For my mother’s birthday, my dad bought her an iPhone. When she first mentioned wanting one, I thought it was kind of funny. She never used the iPod nano he bought her for Christmas, and she’s not what you’d call a technophile. Whereas I use my iPhone for all manner of inane things, my mom doesn’t text, or chat, or need to surf the web on her phone. She uses her phone to make calls.
And now, to further stalk me across the world wide web. (My mother, reading this, has just said, “I don’t stalk!”) Just a little hyperbole, Mom, you know how I love it.
Mothers on social media sites – it’s not the end of the world so many people seem to think it is. In my case, there is absolutely nothing I could do on the internet that would result in me being grounded/arrested/pregnant/or all of the above. I’m just not that interesting, so while it occasionally bewilders me as to why my mother wants to be aware of everything I do, it doesn’t bother me. My father looks down on all matter of social networking with scorn, so I don’t worry about him. If he ever joined Facebook, then I’d be convinced it was the end of days.

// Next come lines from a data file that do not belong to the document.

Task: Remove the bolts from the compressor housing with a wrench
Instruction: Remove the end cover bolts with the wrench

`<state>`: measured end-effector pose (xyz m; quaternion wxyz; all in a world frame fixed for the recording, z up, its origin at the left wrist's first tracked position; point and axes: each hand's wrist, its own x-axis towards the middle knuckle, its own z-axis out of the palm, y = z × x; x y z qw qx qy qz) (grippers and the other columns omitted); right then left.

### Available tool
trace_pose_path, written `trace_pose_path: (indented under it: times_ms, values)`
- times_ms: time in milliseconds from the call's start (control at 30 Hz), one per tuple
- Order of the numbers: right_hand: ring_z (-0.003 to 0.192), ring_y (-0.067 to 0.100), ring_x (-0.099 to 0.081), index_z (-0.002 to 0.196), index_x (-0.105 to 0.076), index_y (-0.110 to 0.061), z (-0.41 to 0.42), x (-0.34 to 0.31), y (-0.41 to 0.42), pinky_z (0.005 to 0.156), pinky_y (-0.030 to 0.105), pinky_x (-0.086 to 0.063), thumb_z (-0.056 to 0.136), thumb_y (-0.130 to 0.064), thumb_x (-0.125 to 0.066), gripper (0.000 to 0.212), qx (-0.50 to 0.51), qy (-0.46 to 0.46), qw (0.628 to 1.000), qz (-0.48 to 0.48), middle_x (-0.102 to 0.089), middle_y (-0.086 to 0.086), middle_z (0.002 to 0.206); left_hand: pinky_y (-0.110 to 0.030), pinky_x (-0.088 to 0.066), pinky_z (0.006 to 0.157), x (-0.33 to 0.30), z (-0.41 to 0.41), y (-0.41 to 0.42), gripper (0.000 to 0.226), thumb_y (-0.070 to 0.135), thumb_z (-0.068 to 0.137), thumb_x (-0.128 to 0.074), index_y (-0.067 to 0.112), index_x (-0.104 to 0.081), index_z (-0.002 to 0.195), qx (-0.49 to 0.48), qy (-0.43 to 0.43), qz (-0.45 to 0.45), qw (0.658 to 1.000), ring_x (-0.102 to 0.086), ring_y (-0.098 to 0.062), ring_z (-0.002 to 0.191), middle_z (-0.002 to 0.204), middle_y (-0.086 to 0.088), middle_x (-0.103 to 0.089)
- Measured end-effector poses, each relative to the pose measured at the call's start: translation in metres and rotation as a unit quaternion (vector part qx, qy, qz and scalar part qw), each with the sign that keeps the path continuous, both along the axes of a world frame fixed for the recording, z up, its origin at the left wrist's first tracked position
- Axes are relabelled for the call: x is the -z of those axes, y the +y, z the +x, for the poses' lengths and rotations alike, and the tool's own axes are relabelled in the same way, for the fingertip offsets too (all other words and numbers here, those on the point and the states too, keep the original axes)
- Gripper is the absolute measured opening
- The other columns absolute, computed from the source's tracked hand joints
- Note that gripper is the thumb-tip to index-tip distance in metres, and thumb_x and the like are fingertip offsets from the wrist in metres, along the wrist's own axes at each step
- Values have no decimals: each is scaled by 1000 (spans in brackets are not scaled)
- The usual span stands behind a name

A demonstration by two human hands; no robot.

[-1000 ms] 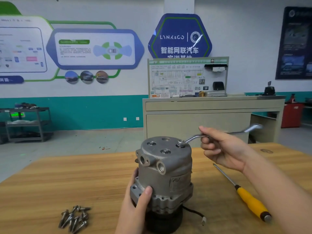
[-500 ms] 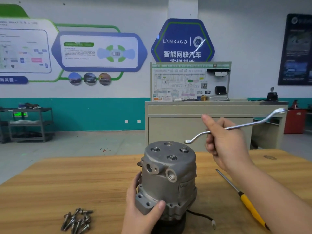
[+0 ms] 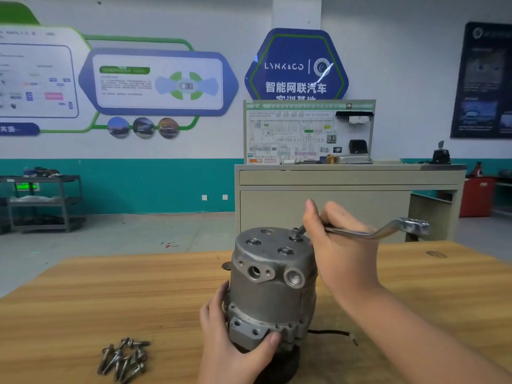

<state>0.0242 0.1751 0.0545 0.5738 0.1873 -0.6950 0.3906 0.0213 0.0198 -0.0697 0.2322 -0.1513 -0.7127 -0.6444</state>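
Change: half a second ago I had the wrench [image 3: 360, 231] lifted clear of the compressor housing [image 3: 273, 284]; now its ring end sits on the back-right bolt [image 3: 296, 236] on the top face.
Housing: upright on the wooden table [image 3: 110, 300].
Right hand [image 3: 340, 250]: fingers curled round the wrench shank.
Left hand [image 3: 230, 345]: fingers wrapped on the housing's lower flange.
Loose bolts [image 3: 124, 358]: heaped on the table to the left.

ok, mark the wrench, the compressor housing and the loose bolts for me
wrench [image 3: 357, 233]: head view, on the shaft right of the right hand.
compressor housing [image 3: 273, 296]: head view, on its grey side wall below the ports.
loose bolts [image 3: 123, 359]: head view, middle of the pile on the table.
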Motion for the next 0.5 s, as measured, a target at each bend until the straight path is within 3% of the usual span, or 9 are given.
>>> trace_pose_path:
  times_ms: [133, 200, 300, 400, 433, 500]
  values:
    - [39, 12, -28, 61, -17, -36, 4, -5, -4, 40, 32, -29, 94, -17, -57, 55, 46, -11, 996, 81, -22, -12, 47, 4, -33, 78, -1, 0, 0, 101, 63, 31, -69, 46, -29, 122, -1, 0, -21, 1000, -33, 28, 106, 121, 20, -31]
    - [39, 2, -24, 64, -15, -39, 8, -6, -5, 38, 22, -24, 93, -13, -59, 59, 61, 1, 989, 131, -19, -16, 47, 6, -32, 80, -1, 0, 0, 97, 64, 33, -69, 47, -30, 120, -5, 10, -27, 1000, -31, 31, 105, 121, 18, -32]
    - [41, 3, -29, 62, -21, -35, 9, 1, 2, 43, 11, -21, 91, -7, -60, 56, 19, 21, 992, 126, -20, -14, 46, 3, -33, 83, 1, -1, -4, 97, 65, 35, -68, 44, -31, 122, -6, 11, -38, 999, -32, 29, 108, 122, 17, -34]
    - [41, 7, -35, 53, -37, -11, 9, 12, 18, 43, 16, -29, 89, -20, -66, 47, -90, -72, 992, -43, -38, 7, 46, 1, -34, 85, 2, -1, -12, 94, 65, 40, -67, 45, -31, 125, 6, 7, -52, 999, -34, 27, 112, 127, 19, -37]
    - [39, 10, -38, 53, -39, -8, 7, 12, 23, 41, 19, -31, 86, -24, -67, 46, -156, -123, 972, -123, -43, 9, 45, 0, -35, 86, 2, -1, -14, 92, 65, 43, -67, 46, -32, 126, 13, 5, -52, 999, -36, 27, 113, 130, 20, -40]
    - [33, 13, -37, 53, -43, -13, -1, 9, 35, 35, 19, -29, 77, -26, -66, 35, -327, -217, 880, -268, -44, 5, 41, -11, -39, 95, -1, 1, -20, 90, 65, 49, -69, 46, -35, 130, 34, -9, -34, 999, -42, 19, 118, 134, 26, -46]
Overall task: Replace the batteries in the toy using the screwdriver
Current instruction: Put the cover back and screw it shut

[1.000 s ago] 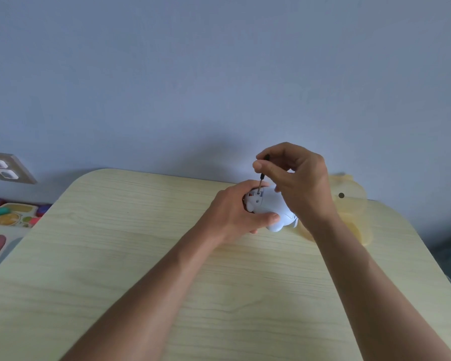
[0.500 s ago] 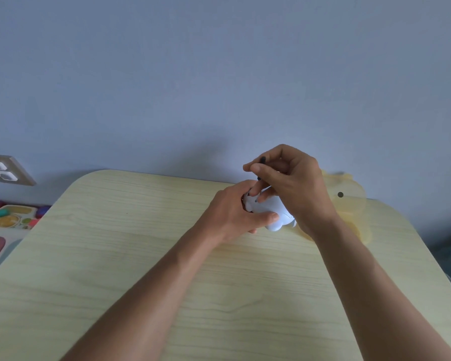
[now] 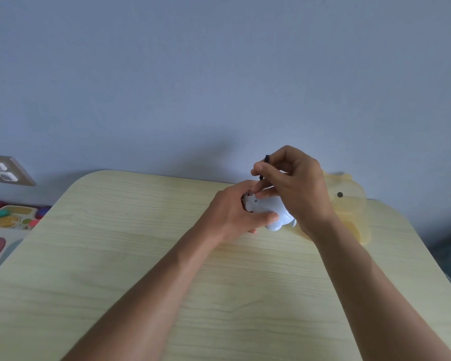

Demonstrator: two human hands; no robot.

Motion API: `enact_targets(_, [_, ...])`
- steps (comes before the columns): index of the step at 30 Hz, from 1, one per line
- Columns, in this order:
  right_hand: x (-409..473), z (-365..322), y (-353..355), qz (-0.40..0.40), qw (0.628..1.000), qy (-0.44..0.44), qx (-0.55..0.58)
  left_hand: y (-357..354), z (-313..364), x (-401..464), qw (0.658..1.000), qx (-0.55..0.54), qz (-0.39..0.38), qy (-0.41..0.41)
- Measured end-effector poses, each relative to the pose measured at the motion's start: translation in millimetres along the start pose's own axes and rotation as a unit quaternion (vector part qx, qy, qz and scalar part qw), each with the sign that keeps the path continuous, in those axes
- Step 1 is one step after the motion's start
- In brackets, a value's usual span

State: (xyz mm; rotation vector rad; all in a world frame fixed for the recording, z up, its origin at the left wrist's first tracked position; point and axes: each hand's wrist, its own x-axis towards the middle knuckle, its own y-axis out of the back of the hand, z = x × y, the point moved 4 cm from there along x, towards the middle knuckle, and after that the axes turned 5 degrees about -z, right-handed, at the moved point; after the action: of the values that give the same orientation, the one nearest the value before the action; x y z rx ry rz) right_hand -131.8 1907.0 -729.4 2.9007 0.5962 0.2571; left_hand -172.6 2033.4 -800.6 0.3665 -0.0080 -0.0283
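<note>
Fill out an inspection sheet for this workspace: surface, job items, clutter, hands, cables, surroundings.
Surface: light wood-grain table with rounded corners, mostly bare.
Job's things: small white toy held just above the table; slim dark screwdriver held upright above it. No loose batteries seen.
Clutter: pale yellow duck-shaped toy on the table behind the right wrist.
Hands: left hand wraps the white toy; right hand pinches the screwdriver, its lower fingers touching the toy.
Cables: nothing seen.
Surroundings: plain blue-grey wall; wall outlet at left; colourful play mat on the floor at left.
</note>
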Motion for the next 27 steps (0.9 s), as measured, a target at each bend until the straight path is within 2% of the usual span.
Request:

For ‘kids’ (and I use the term to encompass all progeny embarrassed by their Facebook-friending elders) who don’t have such great relationships with their parents, I can see why having Mom on Myspace might be horrifying on many levels. There’s the potential for posting of nudie-pics, reminders of chores yet to come, and the ever popular ‘friending of all your friends.’ (By the way, Mom, these are not suggestions.)

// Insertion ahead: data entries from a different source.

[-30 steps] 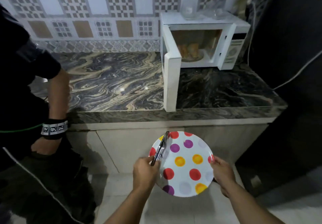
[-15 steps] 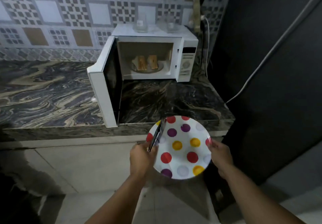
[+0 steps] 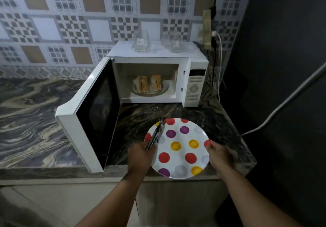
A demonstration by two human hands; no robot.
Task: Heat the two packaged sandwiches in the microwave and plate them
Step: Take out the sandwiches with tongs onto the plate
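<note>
Sandwiches, two toasted golden-brown ones (image 3: pixel 149 85), stand side by side on the round glass turntable (image 3: pixel 164 89) inside the white microwave oven (image 3: pixel 194 64), whose dark-windowed door (image 3: pixel 91 119) hangs wide open to the left. I cannot tell whether any wrapping is on them.

I carry a round white plate with red, purple, yellow and pale grey dots (image 3: pixel 178 148) above the front edge of the dark marbled stone counter (image 3: pixel 35 120), just in front of the oven's mouth. My left hand (image 3: pixel 141 156) grips the plate's left rim and, in the same grasp, pinches a pair of metal tongs (image 3: pixel 157 134) that lies across the plate's upper left part, tips pointing toward the microwave. My right hand (image 3: pixel 217 154) holds the right rim, thumb curled over the edge onto a red dot.

On top of the microwave sit two clear glass containers (image 3: pixel 141 43). Behind it rises a wall of patterned grey, white and tan tiles (image 3: pixel 70 14), and cables (image 3: pixel 214 50) run down at the right corner.
</note>
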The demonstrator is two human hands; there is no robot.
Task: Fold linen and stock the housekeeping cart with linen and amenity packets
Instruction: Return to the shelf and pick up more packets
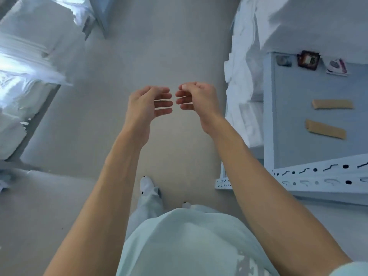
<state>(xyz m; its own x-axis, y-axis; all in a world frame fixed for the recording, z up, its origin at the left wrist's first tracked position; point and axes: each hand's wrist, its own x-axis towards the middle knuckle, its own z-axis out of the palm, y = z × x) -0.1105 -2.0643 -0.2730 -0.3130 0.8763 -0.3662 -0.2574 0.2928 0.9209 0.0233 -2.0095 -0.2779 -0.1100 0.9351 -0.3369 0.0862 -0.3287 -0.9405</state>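
Standing on a pale floor point(163, 48), a person holds both bare arms out in front, the hands empty and nearly meeting fingertip to fingertip. The left hand point(148, 103) has its fingers relaxed and slightly apart, gripping nothing; the right hand point(196, 97) has its fingers loosely curled toward the palm, also holding nothing. To the right of the hands stands a grey metal shelf unit point(294, 120), and white folded linen point(242, 90) is stacked against its left side, between the shelf and the hands. On the shelf's flat surface lie two tan packets point(332, 104), one above the other and apart, and along its far edge sit a few small items point(308, 60) too blurred to tell. A perforated rail point(318, 176) runs along the shelf's near edge. On the opposite side from the shelf, left of the hands, more white linen point(29, 56) is piled, brightly lit.
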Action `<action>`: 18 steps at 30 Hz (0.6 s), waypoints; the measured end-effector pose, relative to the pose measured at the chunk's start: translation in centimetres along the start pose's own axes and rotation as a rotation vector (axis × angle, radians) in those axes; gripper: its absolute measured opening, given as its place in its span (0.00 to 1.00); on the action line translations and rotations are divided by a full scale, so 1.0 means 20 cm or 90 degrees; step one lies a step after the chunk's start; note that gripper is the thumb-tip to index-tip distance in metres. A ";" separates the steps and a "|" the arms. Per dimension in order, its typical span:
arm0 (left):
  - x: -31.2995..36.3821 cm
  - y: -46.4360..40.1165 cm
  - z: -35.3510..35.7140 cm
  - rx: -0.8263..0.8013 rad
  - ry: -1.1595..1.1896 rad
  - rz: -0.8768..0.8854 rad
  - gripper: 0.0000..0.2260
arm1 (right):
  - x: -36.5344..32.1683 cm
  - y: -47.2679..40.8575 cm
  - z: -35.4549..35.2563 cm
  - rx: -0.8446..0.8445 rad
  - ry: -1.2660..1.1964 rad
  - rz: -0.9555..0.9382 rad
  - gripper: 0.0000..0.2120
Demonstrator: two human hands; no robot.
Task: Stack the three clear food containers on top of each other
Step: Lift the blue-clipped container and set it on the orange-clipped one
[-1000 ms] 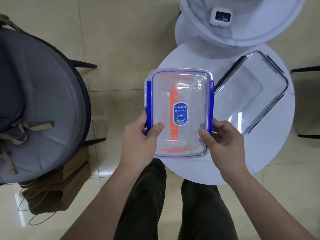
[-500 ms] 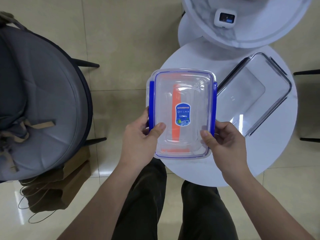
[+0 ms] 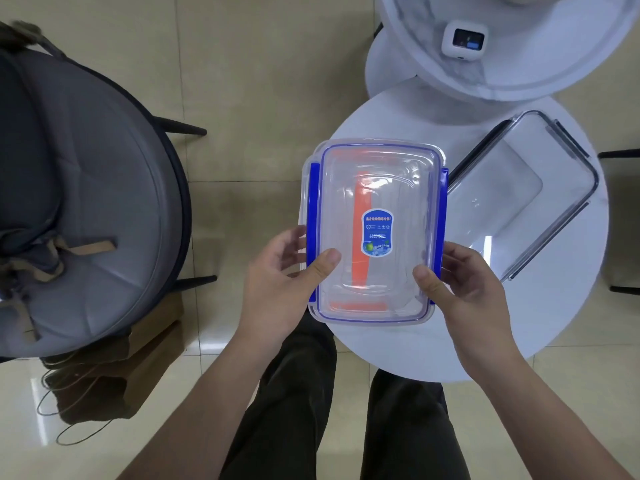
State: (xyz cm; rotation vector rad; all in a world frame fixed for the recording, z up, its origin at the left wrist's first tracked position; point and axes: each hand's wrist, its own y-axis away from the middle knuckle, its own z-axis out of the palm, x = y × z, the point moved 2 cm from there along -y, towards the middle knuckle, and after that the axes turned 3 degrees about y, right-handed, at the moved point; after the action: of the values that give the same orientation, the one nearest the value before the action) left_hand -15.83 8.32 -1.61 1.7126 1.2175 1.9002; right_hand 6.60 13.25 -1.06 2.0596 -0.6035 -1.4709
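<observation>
Person seated at a round white table [image 3: 433, 355], dark trousers, both forearms bare.

Both hands grip 1 clear lidded container [image 3: 375, 233] by its near corners, over the table's near-left edge. Left hand [image 3: 280, 271]: thumb pressed on the lid top, fingers curled round the left blue side latch. Right hand [image 3: 464, 282]: thumb on the lid's near-right corner, fingers wrapped behind the right blue latch. Both grips closed on the container.

Container: rectangular, rounded corners, transparent plastic, thin blue line round the lid rim, 2 solid blue latches on the long sides. Blue oval sticker [image 3: 376, 231] right of centre on the lid, print too small to read. Orange strips show through the clear plastic, 1 lengthwise and 1 across the near end; cannot tell whether they belong to a separate container beneath.

A second clear container [image 3: 519, 195], dark-rimmed with dark clips, lies on the table just right of the held one, turned diagonally.

A higher white round tabletop [image 3: 502, 77] overlaps the far side, with a small white device [image 3: 465, 39] on it. Grey cushioned chair [image 3: 86, 202] stands to the left on beige tile.
</observation>
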 end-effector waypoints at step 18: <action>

But for those who fear retribution, here’s a thought: either spend your time carefully crafting your security blocks, or just stop posting about the stupid shit you do. No one can foresee all the ways information can get around on the internet. Bad news travels fast through the ether, and it’s highly likely that someone will see your hilarious pictures of underage drinking and casually mention it to your dad at the next P.T.A. meeting.
Frankly, I see the whole ‘parents networking’ thing as reminiscent of teaching children to behave. The more emphasis you put on how bad something is, the more curious the kid gets, and the more likely he is to run with scissors, or use that swear word you absolutely forbid him from saying. Treat it like it’s no big deal, and the child gets bored and moves on.
Likewise, the more a kid protests about the presence of parents on Twitter, the more suspicious they will get that the reason you don’t want them online is because you’re behaving badly. And you probably are, but you don’t really want to fan the flames. It’s like telling someone, “No, don’t go into that room under any circumstances, ever, just don’t.” “Why? What’s in it?” “Nothing.”
If you simply accept the temporary intrusion into your personal life, chances are they’ll get bored within a few days, or simply overwhelmed by all the applications and the passwords, and never remember to check for updates again.
Though I do hope my mom continues to enjoy her shiny new toy. Happy Birthday, Mom!